She pulled a few bricks up, and liked the cold familiar heft of them in her hand. There is nothing like a brick in the hand. In the year 2000, after she had dropped out of school, gone to the hospital, had her stomach pumped, and moved away from Athens, she and her father stacked bricks at the edge of the small clearing by Catfish Hole, the land she grew up on, where she was going to move back to, build a small house in the clearing, figure out something to do with her life since she hadn’t fucking died. “There are old those old bricks out there,” her father kept mentioning, intimating that any building of a house would be predicated by doing something about the two big mounds of bricks that had been taken from the falling chimneys of the long-gone Arnow house by the edge of the pasture.

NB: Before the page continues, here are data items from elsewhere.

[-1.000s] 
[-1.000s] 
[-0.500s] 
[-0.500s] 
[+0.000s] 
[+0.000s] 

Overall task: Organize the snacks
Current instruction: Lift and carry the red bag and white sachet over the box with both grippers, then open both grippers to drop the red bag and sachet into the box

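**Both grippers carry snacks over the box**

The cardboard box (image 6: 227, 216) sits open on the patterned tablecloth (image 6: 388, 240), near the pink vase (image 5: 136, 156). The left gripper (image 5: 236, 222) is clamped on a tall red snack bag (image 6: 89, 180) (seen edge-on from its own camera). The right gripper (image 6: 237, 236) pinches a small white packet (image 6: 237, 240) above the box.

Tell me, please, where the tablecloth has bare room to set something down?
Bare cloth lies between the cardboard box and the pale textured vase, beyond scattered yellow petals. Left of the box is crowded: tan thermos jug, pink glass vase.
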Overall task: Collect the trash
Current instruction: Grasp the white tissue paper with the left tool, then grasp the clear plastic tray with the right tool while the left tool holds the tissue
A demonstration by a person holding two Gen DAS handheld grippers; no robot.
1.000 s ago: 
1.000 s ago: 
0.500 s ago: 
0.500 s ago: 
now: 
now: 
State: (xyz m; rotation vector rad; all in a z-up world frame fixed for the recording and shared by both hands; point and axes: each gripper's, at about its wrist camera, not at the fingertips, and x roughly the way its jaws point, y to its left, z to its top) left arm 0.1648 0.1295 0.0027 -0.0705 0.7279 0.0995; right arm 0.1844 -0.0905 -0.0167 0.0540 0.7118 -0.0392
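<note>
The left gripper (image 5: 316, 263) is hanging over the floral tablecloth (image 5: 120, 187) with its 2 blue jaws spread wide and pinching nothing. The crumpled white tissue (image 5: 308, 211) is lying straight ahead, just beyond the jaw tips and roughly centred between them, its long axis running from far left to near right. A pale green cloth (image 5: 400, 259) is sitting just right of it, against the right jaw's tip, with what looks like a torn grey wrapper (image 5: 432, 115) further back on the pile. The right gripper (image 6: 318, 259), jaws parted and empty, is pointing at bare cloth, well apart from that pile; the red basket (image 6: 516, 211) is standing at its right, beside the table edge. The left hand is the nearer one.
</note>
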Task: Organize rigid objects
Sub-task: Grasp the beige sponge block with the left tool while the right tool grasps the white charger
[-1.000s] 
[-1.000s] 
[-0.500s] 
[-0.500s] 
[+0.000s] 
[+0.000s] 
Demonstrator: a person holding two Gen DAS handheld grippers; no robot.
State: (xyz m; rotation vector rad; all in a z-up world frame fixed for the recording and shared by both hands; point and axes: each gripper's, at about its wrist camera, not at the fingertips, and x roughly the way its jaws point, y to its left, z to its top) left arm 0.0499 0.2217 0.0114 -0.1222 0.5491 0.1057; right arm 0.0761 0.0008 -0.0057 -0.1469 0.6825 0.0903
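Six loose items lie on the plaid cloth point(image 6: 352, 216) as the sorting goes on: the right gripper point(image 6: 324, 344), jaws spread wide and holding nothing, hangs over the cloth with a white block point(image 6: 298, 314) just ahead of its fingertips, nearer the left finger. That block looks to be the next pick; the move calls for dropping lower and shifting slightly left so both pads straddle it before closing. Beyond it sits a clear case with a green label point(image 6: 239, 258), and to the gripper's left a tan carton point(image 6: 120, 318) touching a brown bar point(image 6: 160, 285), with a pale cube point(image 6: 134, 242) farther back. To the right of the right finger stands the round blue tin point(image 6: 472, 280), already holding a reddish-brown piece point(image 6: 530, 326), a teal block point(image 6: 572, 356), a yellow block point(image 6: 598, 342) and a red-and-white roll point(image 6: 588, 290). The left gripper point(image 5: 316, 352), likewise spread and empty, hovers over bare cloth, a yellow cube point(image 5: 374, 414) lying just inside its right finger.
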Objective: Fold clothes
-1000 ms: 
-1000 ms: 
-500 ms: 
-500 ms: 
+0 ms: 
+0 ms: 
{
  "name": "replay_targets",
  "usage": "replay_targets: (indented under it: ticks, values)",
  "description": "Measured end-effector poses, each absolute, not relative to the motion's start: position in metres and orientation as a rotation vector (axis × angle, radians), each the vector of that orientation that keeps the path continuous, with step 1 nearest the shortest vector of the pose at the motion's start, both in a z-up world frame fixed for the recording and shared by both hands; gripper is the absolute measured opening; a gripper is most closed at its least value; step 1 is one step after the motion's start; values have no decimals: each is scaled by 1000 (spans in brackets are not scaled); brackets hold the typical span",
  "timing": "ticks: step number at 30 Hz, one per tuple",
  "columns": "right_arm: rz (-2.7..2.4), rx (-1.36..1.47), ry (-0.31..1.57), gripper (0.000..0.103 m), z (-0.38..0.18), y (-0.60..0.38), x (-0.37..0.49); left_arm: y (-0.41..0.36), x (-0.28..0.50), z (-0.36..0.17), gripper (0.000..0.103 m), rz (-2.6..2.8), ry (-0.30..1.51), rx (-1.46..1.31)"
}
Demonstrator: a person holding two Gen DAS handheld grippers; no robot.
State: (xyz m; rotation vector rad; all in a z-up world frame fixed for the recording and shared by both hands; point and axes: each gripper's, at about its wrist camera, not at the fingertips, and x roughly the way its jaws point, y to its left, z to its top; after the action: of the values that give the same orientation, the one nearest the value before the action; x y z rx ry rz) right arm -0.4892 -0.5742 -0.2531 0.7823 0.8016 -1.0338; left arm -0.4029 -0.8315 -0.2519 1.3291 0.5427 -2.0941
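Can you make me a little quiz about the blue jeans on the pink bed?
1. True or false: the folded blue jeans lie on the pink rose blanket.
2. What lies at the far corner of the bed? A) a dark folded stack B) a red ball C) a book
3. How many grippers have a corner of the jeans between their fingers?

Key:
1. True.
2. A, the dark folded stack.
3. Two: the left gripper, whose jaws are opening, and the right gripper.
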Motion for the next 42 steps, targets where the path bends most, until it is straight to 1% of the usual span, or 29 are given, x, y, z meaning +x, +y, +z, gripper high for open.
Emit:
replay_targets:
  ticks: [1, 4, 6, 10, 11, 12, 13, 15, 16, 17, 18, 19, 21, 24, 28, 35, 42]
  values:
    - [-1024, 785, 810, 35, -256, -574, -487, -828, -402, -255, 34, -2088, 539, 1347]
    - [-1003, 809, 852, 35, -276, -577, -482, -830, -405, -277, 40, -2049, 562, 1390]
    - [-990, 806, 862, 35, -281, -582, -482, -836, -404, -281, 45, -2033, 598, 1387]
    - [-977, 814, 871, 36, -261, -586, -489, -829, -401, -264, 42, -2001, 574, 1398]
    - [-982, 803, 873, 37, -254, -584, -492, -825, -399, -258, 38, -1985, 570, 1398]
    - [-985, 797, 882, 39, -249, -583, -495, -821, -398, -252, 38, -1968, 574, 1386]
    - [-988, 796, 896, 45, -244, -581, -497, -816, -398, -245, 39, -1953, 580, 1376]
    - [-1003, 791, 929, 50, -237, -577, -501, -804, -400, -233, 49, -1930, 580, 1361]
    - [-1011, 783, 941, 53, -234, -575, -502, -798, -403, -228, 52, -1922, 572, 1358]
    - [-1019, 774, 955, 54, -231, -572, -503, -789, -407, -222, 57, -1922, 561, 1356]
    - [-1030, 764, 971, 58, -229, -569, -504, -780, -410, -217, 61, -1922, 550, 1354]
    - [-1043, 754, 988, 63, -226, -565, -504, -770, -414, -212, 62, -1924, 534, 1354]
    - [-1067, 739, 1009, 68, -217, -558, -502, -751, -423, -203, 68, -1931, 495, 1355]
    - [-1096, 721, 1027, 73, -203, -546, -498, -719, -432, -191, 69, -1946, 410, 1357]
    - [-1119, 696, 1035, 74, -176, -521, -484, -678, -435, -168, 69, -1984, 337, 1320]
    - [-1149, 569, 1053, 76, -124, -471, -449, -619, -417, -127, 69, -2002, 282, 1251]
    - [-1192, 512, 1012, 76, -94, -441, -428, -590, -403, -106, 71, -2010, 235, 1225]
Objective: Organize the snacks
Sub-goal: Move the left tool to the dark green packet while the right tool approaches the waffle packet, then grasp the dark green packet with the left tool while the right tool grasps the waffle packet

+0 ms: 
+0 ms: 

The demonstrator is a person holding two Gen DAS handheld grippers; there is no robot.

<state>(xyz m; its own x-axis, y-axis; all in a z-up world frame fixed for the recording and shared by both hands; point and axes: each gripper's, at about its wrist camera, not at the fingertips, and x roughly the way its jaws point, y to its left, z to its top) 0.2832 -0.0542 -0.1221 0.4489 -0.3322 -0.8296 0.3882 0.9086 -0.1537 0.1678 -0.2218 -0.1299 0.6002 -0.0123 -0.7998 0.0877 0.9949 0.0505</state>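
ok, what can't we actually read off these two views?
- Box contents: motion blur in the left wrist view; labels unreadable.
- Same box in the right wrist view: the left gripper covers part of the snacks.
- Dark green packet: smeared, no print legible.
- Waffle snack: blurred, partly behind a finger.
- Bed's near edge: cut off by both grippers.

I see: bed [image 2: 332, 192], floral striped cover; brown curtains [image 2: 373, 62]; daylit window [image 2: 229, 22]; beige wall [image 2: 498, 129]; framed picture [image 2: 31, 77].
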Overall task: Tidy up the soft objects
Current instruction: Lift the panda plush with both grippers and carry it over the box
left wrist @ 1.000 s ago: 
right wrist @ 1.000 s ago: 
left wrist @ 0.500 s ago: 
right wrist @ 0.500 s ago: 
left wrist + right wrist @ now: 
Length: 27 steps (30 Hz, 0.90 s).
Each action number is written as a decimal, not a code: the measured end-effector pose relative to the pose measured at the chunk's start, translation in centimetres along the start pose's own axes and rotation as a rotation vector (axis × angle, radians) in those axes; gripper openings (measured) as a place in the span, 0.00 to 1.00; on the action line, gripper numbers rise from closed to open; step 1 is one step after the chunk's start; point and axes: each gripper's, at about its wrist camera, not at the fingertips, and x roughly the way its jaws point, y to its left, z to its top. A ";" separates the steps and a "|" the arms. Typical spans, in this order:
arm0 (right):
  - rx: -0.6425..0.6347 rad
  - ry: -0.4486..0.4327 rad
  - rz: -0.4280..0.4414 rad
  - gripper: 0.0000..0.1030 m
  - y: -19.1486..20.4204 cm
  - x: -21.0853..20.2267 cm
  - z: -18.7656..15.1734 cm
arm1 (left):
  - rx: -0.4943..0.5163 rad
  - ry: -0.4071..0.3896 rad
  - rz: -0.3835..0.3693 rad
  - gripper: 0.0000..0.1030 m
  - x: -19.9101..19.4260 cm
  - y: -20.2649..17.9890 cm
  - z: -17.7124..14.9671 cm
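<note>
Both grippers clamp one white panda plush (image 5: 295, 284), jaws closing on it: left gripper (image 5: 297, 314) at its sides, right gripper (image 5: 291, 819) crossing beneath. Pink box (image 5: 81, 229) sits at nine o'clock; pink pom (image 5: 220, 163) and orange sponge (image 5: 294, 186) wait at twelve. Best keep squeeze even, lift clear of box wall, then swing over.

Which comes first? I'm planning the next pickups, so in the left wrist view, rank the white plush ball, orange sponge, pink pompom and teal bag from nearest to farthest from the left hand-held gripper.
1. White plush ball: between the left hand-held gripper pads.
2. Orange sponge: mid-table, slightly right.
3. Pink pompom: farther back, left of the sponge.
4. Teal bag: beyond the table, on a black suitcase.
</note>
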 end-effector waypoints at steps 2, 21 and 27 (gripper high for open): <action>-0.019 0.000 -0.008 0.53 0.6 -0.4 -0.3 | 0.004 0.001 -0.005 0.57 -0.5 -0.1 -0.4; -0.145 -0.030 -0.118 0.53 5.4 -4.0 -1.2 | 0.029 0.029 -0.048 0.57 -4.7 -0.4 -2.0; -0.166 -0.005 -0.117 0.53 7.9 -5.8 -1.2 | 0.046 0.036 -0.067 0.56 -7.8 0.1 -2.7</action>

The bricks were heavy, covered in old lime-brittle cement, mossy and crumbling, damp. Others – the ones near the top, perhaps, in sun and in rain – were almost perfect. “We have to knock off this old cement.” Her father is holding a hammer and a chisel. 

(note to self: find out names of all viney weeds.)

Hi, my name is Faith Rhyne and I am the great-great granddaughter of Judge Marcus W. Beck, who reportedly accepted the monument to the Confederacy at Stone Mountain on behalf of the South. 

I have spent a great deal of my life in efforts to understand and reconcile what I know of the history of my family, the state I grew up in, and the country I live in. 

I am deeply anti-racist and anti-colonialist, and yet am continually awed by how thoroughly white supremacy and capitalism have entrenched themselves in my most basic worldviews (to see a tree as ‘a thing,’ to think in terms of value/worth and productivity, to feel my own self-esteem wither in the culture I am immersed in, and even in the rate of my breath in response to certain news, certain figures). 

All that is to say I am still unlearning and will continue to unlearn until I die this condition of being seen as a “white American female” in the 21st century. 

Like many people in the South (and in the world), I would like to see the monument to the confederacy at Stone Mountain, Georgia removed by whatever means necessary, with respect to the earth form which that grievous memorialization of an American insult to humanity is carved upon. 

I understand that many activists and legislative advocates have been working on creating a path to the removal of the Stone Mountain monument through legislature, grassroots campaigning, and tireless prayers for justice. 

There are many ways that a person could help to support the work that is already being done, and I am reaching out to you to see if you might have any suggestions as to how I might best contribute to the efforts to remove the monument at Stone Mountain. 

As the great-great granddaughter of the man who accepted the monument on behalf of the South, I would like to do my part (whatever that may be) to aid in the gathering of a resounding rejection of the monument by the people of the South. 

I am not able to contribute more than a few dollars to campaigning. I am a person with a disability who works part time in the nonprofit industrial complex. However, if there are key ways that I might support monetary contributions, let me know. 

Professionally, I have a background in community behavioral health and recovery support services. I could offer you more information about education and experience if you would like to consider ways that I specifically may be an asset to the effort to remove the Stone Mountain monument. 

In any event, I have subscribed to your newsletter and am so supremely grateful that the Southern Vision Alliance exists to do the work in the world that you and all the many allied organizations and networks that are working with you do. 

Please let me know if you have any idea how I might best fit into this. 

I don’t want to do some rogue thing like make a long-winded YouTube about how my great-great granddaddy was a judge and in the Klan, etc. etc. where I look half-mad and don’t even know wtf is going on with all the work that has already been done. 

I’d like to extend – humbly and graciously – the offer to help in the effort in whatever way might actually be helpful. 

I want to see the monument come down, and to help use the opportunity of bringing it down to shape a new narrative of Southern History. 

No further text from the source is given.